Distributed Computing

DistributedComputing is another one of those vague topics that encompasses just about everything... ClientServer, TheInternet, RMI and CORBA... basically anything where you have a computer interacting with one or more computers.

If I had to write a definition of DistributedComputing, I'd say something like "A distributed system where the bulk of computation is done by the machines at the edges of the network." Such a definition would include canonical examples such as distributed.net and SETI@Home (SetiAtHome), but would exclude things such as email and Usenet.

It is such a hard topic, we should better collect ReasonsForDistributedComputing , the forces that drive people into using DistributedComputing besides the marketing hype that tells them so. (-- PeterSommerlad)

HalHildebrand once defined a destributed computer network as one in which a bug on one machine will cause another totally unrelated machine to crash mysteriously some hours later (this is called a HeisenBug).

DistributedComputing doesn't seem all that vague a notion anymore. SetiAtHome now has over 3 million people registered (whether that represents more or less than 3 million machines is a question, but they get the use of six that I have under my control, so I'd bet more). SetiAtHome has established what has become the paradigm model, and most of the companies operating in this space (see SetiAtHome for a list) are using elaborations of their architecture, which might be thought of as a Client Browser Agent model. In theory this could be done with Java Applets running directly from within Web browsers. In practice, a custom agent application is delivered that talks to the net in much the same way a browser would, but which can be automagically run at boot time as a background application/screen saver.

A central server (in effect, a Web transaction server) breaks a problem into many small pieces. Client-side agents using the client's spare MIPS request work from and deliver results back to the server, which stores the results for later analysis and saves user stats. It's a nice simple model which can be readily scaled using traditional Web server cluster scaling solutions. So far scaling hasn't been an issue. SetiAtHome recently passed the zettaflop (10^21) mark in terms of its parallel computing capacity, and it still runs the whole thing from a single central server (there is some additional capacity behind that for running the database, doing meta-analysis, etc, but the single server mediates all client agent requests). Very impressive.

The primary elaborations associated with commercial versions are (1) a multi-application model that allows multiple distributed applications to be managed within the same distributed network, (2) an API that allows commercial applications to be packaged for distribution within secure envelopes that both protect the client machine and provide standard services, and (3) an abstraction of the control server which distributes the applications and keeps user statistics from the data server(s). Control servers actually handle the distributed network and the distribution of applications to clients. The client applications talk to the data servers to get and post data.
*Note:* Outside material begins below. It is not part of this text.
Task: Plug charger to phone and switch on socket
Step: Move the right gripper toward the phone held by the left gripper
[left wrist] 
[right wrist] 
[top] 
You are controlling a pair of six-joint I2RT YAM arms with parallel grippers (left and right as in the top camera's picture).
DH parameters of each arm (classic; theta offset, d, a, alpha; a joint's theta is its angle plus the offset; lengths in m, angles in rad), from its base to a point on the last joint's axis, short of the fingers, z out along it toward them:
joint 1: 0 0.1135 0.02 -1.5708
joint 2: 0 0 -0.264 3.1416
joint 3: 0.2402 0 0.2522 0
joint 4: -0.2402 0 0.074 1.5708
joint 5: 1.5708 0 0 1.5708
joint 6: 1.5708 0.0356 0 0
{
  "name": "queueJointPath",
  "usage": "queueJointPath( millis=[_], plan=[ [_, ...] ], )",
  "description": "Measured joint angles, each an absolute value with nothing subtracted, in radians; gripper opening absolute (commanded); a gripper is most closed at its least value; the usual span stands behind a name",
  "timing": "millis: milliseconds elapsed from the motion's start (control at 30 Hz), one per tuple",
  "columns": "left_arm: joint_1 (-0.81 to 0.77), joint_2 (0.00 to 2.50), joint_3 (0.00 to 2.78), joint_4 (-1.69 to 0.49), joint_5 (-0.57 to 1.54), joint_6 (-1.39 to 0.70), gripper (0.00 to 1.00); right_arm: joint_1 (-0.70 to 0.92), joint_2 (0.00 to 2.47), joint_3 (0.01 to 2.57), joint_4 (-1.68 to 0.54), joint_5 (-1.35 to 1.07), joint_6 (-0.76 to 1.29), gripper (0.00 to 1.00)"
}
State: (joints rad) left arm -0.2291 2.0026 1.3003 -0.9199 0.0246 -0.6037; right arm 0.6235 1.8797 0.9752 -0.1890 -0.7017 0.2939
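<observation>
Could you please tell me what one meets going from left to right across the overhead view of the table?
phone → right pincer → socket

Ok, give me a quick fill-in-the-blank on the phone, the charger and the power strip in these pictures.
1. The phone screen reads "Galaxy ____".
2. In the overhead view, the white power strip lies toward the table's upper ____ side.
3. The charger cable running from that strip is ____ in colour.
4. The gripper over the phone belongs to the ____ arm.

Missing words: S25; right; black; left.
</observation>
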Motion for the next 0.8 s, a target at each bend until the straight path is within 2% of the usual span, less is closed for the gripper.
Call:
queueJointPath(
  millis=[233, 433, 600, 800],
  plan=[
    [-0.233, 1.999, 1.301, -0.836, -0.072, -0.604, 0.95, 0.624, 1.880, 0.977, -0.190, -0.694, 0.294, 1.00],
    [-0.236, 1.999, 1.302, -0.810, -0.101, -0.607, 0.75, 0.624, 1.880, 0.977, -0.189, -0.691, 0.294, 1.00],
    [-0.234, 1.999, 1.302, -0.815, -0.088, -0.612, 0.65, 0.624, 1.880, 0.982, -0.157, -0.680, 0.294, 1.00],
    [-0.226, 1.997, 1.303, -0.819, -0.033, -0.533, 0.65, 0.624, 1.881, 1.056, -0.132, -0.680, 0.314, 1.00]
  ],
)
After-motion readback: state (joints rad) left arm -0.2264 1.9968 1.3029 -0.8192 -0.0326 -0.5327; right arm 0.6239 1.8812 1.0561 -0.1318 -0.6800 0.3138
This has become a big business, and the more successful companies in this space are turning the internal networks of large companies into distributed computing networks. Public efforts continue as well.
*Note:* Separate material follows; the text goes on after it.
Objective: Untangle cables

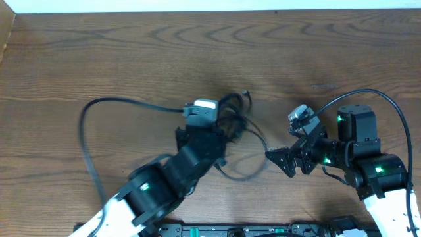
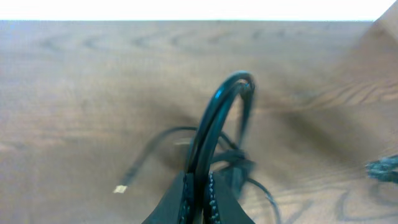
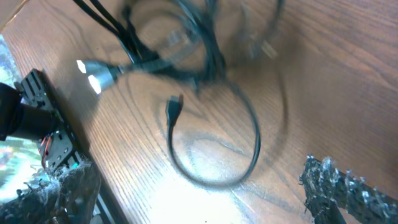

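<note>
Where left gripper [image 2: 199,188] pinches, cables [image 2: 210,118] loop upward.

**Dark wood table, bright light**

The table [image 1: 99,52] is dark brown wood with bold, swirling grain. Ahead of the left hand [image 2: 199,198] it runs to a straight far edge. Past that lies a plain white band [image 2: 186,9], too bright to tell wall from floor. Far left of that hand, a tan strip [image 1: 5,33] borders the table. Between the right hand's [image 3: 202,193] fingers, glare [image 3: 186,204] whitens the wood.
</note>
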You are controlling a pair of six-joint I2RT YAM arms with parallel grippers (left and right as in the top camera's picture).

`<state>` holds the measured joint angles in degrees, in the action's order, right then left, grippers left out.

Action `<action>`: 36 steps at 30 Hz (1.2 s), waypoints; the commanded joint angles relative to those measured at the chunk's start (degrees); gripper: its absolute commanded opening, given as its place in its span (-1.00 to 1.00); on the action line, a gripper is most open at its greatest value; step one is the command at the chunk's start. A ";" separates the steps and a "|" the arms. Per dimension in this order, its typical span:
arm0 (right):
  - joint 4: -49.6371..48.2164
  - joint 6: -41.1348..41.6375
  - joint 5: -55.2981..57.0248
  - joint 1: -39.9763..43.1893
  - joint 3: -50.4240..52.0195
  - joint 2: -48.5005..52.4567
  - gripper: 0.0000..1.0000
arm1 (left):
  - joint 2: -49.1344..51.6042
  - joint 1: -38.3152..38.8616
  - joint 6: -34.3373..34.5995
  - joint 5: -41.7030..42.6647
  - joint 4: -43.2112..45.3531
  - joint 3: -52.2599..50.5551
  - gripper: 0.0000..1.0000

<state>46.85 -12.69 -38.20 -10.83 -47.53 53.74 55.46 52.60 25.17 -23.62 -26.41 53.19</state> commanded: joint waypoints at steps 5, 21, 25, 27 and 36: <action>-3.98 0.46 -7.08 -0.13 -0.46 -0.11 0.99 | -4.26 -0.17 -8.24 4.87 0.63 0.63 -0.85; -14.97 -1.31 -8.76 -0.13 -0.46 -0.09 0.99 | -2.01 -0.11 -11.87 28.17 10.99 0.63 -0.85; -15.87 -1.27 -1.40 -0.13 -0.46 -0.09 0.98 | -1.99 -0.11 -11.87 35.01 13.99 0.63 -0.86; -16.57 -1.25 2.99 -0.13 -0.46 -0.09 0.98 | -1.99 -0.11 -11.87 38.12 15.15 0.63 -0.85; -21.92 -1.03 15.17 -0.13 -0.46 -0.09 0.59 | -1.99 -0.11 -12.92 50.21 16.52 0.63 -0.85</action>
<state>25.85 -13.45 -29.93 -10.85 -47.51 53.74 53.95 52.56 13.41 19.55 -10.50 53.17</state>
Two of the more interesting ones I've found include

Globus Project
Parallel Virtual Machine (PVM)

-- DavisFoulger

I don't think the SetiAtHome example is applicable to most large businesses. Its data has a high chomp ratio. This is the ratio of computation to data. Most business systems have a relatively low chomp ratio. Transactions under a low chomp ratio often require that many other nodes be contacted to provide the answer or finish the task. This tends to defeat the purpose of distribution. -- top

WebStoresDiscussion perhaps makes a good case for it.
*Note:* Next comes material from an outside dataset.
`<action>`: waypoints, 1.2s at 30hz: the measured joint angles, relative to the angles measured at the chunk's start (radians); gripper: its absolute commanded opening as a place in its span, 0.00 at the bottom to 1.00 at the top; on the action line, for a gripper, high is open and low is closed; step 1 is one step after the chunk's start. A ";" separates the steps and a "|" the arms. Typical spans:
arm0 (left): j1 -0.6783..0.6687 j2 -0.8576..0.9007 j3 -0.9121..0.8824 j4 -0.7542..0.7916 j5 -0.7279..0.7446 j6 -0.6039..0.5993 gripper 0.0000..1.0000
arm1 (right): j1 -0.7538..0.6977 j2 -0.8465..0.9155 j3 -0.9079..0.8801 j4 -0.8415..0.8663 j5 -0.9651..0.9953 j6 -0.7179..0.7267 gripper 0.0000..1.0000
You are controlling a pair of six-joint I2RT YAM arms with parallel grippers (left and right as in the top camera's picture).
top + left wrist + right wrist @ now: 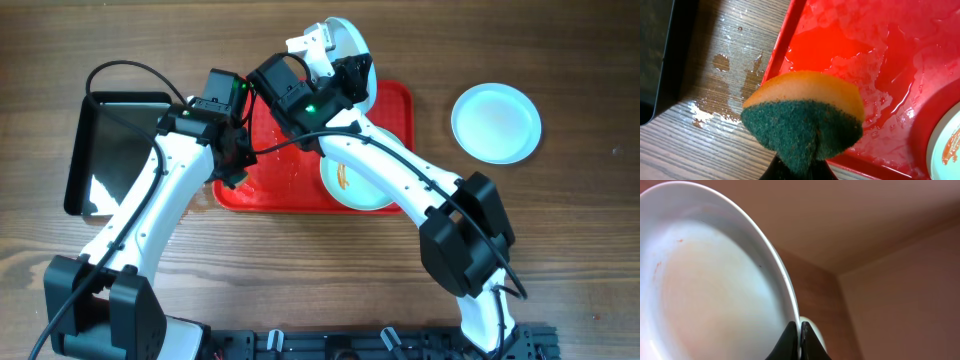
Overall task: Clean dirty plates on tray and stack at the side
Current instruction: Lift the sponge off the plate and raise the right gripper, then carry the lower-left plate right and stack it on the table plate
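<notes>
Wet wooden table (580,230); red tray (395,100) at centre; black tray (110,150) upper left.
Water (865,65) pools on the red tray's floor and spots the wood beside its left rim; right gripper (801,340) pinches the rim of a raised plate (715,280), tilted on edge at top centre above the tray's upper rim, pale with faint orange specks; second plate (352,192) lies low on the tray, orange smear showing, partly under the right arm (400,175); third plate (496,122) sits unmarked on the wood at upper right, apart from the tray, bare wood between them; left gripper (799,167) is pressed together on a green-and-orange sponge (805,125) over the tray's left rim.
</notes>
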 measured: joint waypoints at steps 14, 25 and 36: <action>-0.001 0.000 0.000 0.008 0.000 0.000 0.04 | -0.341 -0.214 -0.005 -0.237 -1.183 0.211 0.04; -0.001 0.001 0.000 0.015 0.000 0.000 0.04 | -0.744 -0.213 -0.029 -0.397 -1.326 0.274 0.04; -0.001 0.001 0.000 0.030 0.012 0.000 0.04 | -1.236 -0.214 -0.335 -0.161 -1.382 0.252 0.15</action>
If we have good HTTP browser GUI protocols (not quite yet, so lets assume HTML+DOM+JS), then we don't need a lot of distributed systems. If it does not matter where on the Internet/intranet your servers are, then why not have one big server, or at least one big server room?

Distributed apps are tricky to partition. If you partition by say sales area, you still cannot physically partition by product line (since products are available to every sales office). Physical divisions and logical data divisions can only correlate on one variable (or entity splitting) for the most part, but usually there are multiple candidate variables, and these are not likely to split geographically.

Perhaps these central servers may be clustered or something, but I see no reason to spread them all over the map (except for maybe backups and the emergancy mirror centers).

I don't get this "distributed" movement. I suspect it is hype from SUN trying to sell more Java boxes.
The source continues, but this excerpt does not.